We always record Luke with a Shure SM7B, going into a Neve, probably a 1073.
"After they cut the songs," comments Cooley, "Scott lives with the tracks for quite a while, and does the editing and overdubs his parts and puts everything together. Scott is really meticulous. He spends quite a lot of time getting everything dialled in."
"I spent a month purely on 'Beer Never Broke My Heart' editing it, and adding guitars and vocals," admits Moffatt. "The reason it took so long is that I did not edit to a grid. The tracks are cut to a click track, but these guys are phenomenal musicians, and will sometimes push or pull things within the beat. They'll sit on top of the click, or just behind, and that makes a humongous difference to the groove and feel. So when editing I would sometimes follow the drummer's feel, sometimes the guitarist's feel, and so on. For the song 'Does To Me' I had to speed up every verse by about 3bpm. I don't like using time-stretching, because it doesn't give me the results I want. Instead it was a matter of moving the drums by hand, to make them feel as if they were pushing, and then moving everything else as necessary. I did not want to sacrifice groove for convenience. For the first album I mainly edited on the grid, but you grow over time and your toolset expands, so I did a lot of editing off the grid for this new album, which made editing much more difficult and time-consuming."

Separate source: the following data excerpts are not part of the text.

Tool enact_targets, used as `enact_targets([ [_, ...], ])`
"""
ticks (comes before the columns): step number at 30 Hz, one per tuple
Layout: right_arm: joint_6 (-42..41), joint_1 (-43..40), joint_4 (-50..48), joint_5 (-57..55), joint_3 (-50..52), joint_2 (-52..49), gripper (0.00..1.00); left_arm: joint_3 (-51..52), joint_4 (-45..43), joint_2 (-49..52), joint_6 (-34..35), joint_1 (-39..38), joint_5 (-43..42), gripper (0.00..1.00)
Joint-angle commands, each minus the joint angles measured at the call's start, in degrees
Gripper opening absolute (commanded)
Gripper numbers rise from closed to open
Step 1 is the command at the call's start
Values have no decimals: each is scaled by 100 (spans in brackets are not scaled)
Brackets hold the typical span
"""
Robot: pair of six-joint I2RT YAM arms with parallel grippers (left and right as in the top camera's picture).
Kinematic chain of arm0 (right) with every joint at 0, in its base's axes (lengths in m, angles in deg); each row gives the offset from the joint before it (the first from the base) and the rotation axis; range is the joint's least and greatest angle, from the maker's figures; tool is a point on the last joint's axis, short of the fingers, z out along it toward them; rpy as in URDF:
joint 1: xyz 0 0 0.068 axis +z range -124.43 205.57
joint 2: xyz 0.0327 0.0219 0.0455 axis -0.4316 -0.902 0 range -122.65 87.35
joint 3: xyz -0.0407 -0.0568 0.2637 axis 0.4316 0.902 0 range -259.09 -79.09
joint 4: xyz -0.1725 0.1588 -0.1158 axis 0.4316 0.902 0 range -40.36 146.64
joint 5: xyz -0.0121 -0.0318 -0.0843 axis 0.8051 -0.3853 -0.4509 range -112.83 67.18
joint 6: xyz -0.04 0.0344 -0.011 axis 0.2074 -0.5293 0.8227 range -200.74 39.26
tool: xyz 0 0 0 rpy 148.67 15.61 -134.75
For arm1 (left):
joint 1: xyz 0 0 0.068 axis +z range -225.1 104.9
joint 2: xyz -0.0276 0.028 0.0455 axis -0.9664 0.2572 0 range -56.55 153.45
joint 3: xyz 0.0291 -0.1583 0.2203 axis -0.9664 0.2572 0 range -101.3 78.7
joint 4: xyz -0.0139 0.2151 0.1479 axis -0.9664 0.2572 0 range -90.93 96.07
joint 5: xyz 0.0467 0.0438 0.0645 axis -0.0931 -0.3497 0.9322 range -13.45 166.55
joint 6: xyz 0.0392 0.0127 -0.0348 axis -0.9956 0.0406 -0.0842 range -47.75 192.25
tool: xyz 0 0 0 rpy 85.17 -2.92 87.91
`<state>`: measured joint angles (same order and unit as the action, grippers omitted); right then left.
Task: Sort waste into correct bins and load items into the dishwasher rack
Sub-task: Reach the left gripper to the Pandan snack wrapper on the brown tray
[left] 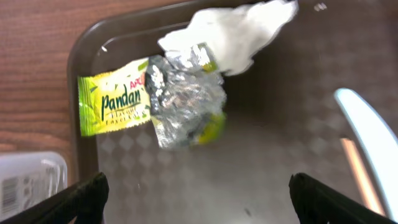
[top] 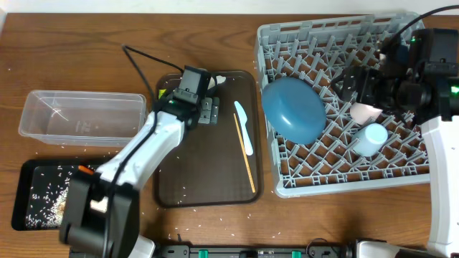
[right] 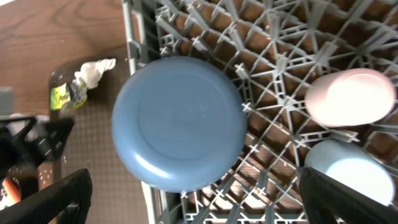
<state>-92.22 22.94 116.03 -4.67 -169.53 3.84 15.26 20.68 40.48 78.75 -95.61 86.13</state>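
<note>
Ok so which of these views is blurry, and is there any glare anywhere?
Left wrist view: the wrapper is fairly sharp and its foil glints, but the spoon at the right edge is soft and the napkin looks washed out. Right wrist view: the pink cup is nearly blown out; the plate carries a mild sheen. Overhead view: evenly lit, no strong glare.

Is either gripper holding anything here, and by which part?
Nothing is held. The left gripper hangs open short of the crumpled wrapper on the brown tray; the right gripper hangs open over the blue plate in the rack.
</note>
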Motion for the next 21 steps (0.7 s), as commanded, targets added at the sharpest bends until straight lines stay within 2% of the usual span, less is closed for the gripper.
enact_targets([
  [1, 85, 116, 24, 9, 92, 101, 99, -11, -326, 315, -199, 175, 348, 91],
  [4, 85, 120, 24, 7, 177, 98, 99, -11, -656, 581, -203, 315, 310, 83],
  [8, 87, 118, 33, -20, 216, 98, 99, -11, -758, 785, -201, 413, 262, 66],
  [11, 85, 118, 24, -66, 216, 98, 99, -11, -765, 855, -203, 417, -37, 62],
  [12, 85, 120, 22, -81, 216, 98, 99, -11, -767, 855, -203, 415, -179, 58],
  [14, 85, 120, 24, -81, 216, 98, 99, -11, -758, 846, -201, 415, -343, 39],
  [16, 87, 120, 31, -81, 216, 98, 98, -11, -704, 804, -201, 415, -337, 15],
  [17, 87, 120, 44, -81, 216, 98, 98, -13, -664, 772, -199, 415, -339, 8],
  [21, 87, 116, 74, -107, 216, 98, 98, -13, -341, 426, -164, 417, -337, 6],
])
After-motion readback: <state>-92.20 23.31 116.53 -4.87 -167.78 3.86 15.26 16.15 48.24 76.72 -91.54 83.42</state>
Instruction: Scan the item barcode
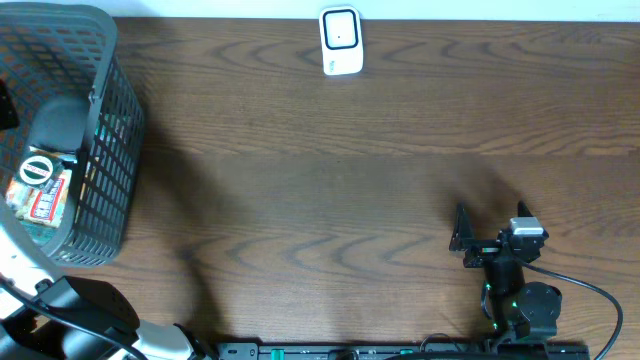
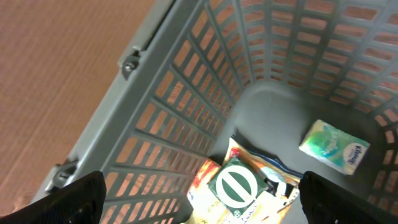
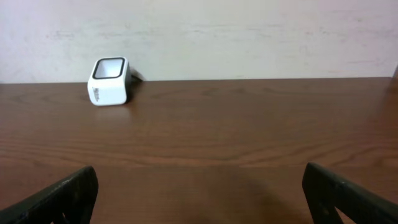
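Left jaws are spread wide with nothing in them, hanging over the grey basket [image 2: 155, 81] at the left end of the worktop [image 1: 300, 180]. Down inside there's a packet [image 2: 236, 186] with a round green-and-white label, and a tissue pack [image 2: 334, 147] near it. Right jaws are wide apart too, empty, facing the white scanner [image 3: 109, 81] at the far edge.

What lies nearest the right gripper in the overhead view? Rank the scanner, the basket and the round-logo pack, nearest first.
1. Scanner, at the table's far edge, ahead of the right gripper.
2. Basket, far left; its mesh wall comes next.
3. Round-logo pack, inside the basket, farthest.
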Tool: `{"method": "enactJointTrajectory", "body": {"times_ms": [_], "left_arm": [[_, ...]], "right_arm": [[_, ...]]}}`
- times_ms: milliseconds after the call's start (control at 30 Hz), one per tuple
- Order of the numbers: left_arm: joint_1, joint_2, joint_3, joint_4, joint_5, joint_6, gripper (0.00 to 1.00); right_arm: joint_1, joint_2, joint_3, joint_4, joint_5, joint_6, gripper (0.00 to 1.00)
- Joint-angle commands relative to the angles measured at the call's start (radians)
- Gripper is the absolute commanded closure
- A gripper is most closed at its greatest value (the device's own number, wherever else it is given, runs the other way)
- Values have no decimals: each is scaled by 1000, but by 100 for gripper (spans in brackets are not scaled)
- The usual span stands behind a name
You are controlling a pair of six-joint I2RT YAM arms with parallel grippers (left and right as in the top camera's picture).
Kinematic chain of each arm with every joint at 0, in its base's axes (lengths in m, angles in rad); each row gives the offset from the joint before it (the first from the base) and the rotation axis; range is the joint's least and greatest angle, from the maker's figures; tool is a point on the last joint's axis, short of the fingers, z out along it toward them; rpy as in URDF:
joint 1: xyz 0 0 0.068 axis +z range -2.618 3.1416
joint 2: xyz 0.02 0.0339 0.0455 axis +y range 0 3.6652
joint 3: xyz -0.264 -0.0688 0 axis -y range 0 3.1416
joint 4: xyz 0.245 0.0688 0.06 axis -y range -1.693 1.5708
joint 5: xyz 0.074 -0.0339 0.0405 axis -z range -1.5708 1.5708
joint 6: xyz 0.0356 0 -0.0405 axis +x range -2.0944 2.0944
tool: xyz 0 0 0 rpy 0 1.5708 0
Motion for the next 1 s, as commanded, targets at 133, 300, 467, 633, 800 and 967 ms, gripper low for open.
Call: {"method": "enactJointTrajectory", "body": {"times_ms": [133, 300, 467, 633, 800, 967], "left_arm": [[5, -8, 22, -8, -16, 16, 2], [5, -8, 21, -10, -16, 16, 2], [6, -7, 8, -10, -17, 17, 2], [17, -1, 1, 0, -27, 16, 2], [47, 20, 0, -19, -26, 16, 2], [52, 32, -1, -49, -12, 16, 2]], "right_arm": [[9, -5, -1, -4, -6, 14, 1], [9, -5, -1, -4, -6, 14, 1], [9, -5, -1, -4, -6, 14, 1], [9, -5, -1, -4, -6, 14, 1], [9, -5, -1, -4, -6, 14, 1], [9, -5, -1, -5, -6, 13, 1]]}}
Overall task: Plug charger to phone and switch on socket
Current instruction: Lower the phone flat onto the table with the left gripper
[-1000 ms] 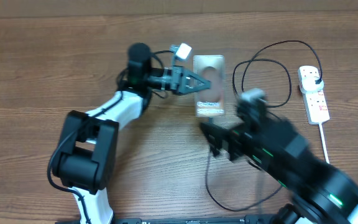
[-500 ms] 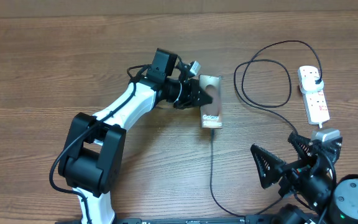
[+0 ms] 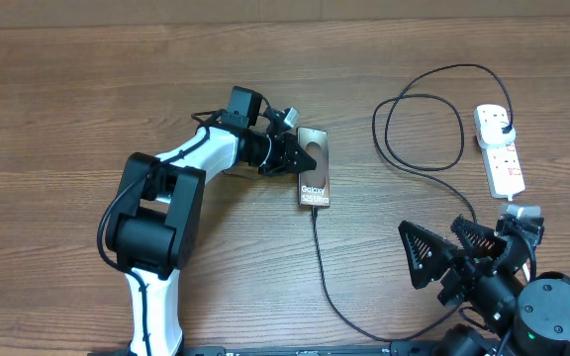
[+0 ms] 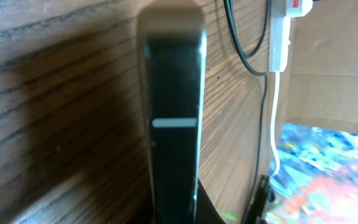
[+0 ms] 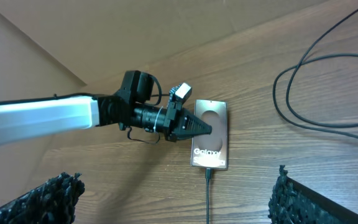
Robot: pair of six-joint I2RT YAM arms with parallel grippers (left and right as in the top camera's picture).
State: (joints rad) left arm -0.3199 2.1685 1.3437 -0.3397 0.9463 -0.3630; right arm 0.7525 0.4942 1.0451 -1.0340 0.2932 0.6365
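Note:
The phone [image 3: 315,183] lies dark face up at mid-table, its "Galaxy S25 Ultra" text readable in the right wrist view [image 5: 211,140]. My left gripper [image 3: 300,158] is shut on the phone's upper left edge. The left wrist view shows the phone [image 4: 174,93] edge-on between the jaws. The charger [image 3: 316,237], a thin black cable, has its tip in the phone's lower end. It loops right to a black plug [image 3: 504,127] seated in the socket [image 3: 503,158], a white power strip at the far right. My right gripper [image 3: 448,259] is open and empty at the front right.
The strip's white cord [image 3: 516,222] runs from the strip toward the right arm. The cable forms a wide loop [image 3: 460,129] between phone and strip and a low bend [image 3: 364,334] at the front edge. A cardboard wall [image 5: 135,31] stands behind the table.
The phone has turned from silvery back showing to dark face up and shifted left with my left gripper. My right arm has drawn back from the phone to the front right.

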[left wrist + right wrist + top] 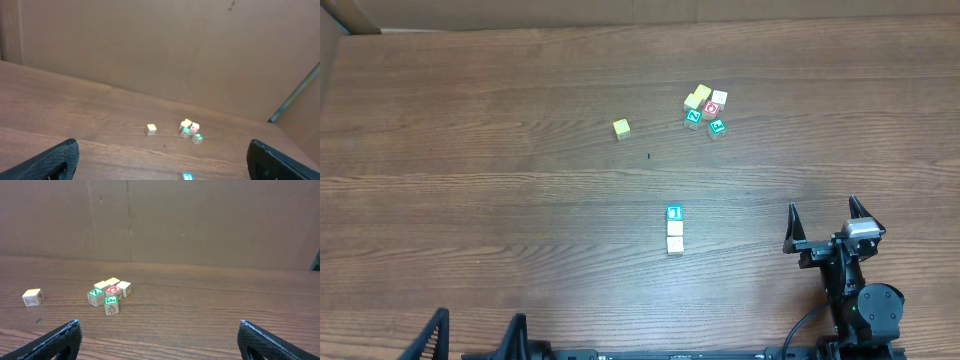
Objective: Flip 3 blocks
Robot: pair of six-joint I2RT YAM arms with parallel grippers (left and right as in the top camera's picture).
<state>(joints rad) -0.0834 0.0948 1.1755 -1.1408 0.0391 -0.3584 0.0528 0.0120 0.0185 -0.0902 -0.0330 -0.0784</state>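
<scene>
On a brown wood-grain table (470, 150) backed by a cardboard wall (200, 220), three blocks (674, 229), square-edged wooden cubes (cyan-faced, pale yellow, cream), touch in a row well apart from the cube cluster (705, 108). Left gripper (478, 320) and right gripper (822, 208), farther still from that cluster, stand wide open and empty.

The brown wood-grain table (470, 200) carries a cyan-faced block (673, 213), a pale yellow block (674, 229) and a cream-white block (675, 245).

ten little cubes on the one table (470, 150) by my count: a row of three blocks, one cyan-topped block (674, 213) plus two pale blocks (674, 229), one lone yellow cube (621, 128), then six bunched up: two green-marked cubes (693, 117), one red-marked cube (712, 108), two yellowish cubes (703, 93), one white cube (719, 97)
</scene>
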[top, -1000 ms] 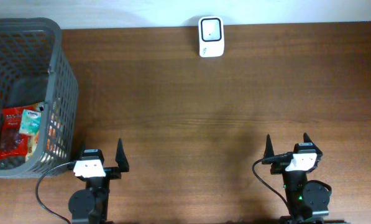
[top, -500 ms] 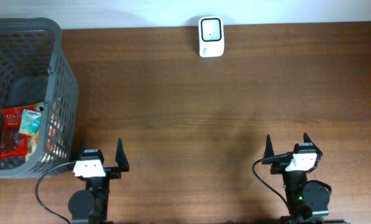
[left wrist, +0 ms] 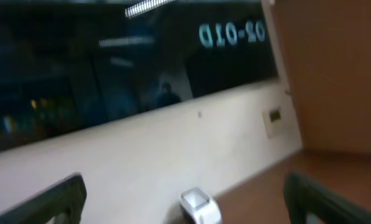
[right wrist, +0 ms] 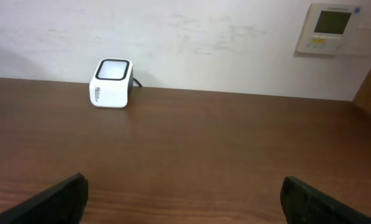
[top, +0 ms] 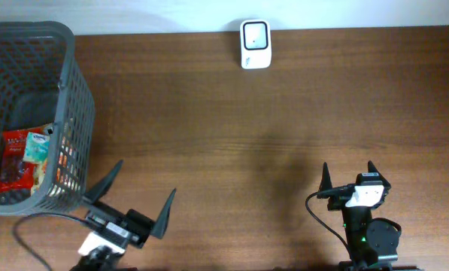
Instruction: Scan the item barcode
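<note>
Overhead, a grey mesh basket [top: 68, 90] stands at the left edge of the desk [top: 232, 135]. Only this view shows inside it: a red packet [top: 12, 164] and a pale green packet [top: 37, 146] touching it, both near the basket's front wall. Neither wrist view shows them. Just right of the basket's near corner, the left gripper [top: 147, 175] sits turned at an angle, its jaws spread wide with nothing between them. Its own camera is blurred and looks upward at a dark window with mirrored lettering [left wrist: 232, 32] and a pale wall, catching the white scanner [left wrist: 199, 208] only at the bottom edge. Overhead, that scanner sits at the desk's far edge, about midway across and well apart from the basket. At the near right, the right gripper [top: 347, 165] points straight toward the far edge, its jaws likewise wide and empty. Its camera alone shows the scanner's dark cable [right wrist: 136, 84] and a wall panel [right wrist: 331, 28] at upper right.
</note>
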### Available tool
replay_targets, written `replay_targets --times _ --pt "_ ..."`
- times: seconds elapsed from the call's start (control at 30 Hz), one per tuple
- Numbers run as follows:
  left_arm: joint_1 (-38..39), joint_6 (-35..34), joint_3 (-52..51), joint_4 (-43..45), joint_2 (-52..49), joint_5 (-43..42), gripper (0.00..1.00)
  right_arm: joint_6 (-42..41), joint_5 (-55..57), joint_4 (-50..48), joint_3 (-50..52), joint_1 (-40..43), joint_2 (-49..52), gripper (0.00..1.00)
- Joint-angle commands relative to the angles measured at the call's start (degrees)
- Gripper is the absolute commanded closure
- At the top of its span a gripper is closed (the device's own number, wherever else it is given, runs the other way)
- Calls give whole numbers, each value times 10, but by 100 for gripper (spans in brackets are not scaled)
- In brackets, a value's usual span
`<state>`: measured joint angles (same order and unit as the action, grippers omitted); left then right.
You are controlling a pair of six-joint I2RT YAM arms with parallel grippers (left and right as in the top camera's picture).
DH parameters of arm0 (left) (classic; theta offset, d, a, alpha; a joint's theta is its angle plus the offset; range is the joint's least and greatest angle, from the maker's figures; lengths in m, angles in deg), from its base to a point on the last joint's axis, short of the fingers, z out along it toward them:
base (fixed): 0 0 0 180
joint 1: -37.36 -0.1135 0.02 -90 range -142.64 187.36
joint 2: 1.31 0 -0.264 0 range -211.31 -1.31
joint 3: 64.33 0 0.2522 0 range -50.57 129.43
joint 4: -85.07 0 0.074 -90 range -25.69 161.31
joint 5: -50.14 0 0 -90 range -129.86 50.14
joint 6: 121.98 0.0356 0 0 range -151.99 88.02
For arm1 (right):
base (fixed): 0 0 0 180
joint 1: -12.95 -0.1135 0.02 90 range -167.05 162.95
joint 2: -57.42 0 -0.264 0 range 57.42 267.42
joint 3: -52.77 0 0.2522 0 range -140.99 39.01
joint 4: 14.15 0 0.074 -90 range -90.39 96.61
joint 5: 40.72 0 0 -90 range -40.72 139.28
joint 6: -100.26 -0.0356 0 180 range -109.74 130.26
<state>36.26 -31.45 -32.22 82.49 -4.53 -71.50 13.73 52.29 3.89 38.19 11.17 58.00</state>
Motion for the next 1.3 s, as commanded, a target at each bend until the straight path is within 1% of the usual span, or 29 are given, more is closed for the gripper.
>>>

Moffatt does all his editing and overdubbing at his Nashville studio called Two Acres, where he has, he explains, "An iMac Pro running Pro Tools and Ableton, UA Apollo 6X audio interface, Shure SM7B, SM57 and SM58 mics, API 550 and BAE Audio 1073MPL, and Auratone, KRK Rokit 6 and Yamaha HS8 monitors. I like dynamic mics, I don't know why! I use the mono Auratone for editing, which I do in Pro Tools. But when I add drums or synths I often do this in Ableton and will then bring that to Pro Tools. Synths I use include Native Instruments Massive and Absynth, and I like the Arturia synths. I use Ableton when I do concerts as a solo artist, which is how I got familiar with the program. I also really like the sound of the Linn Drum, and only have good samples of that inside Ableton."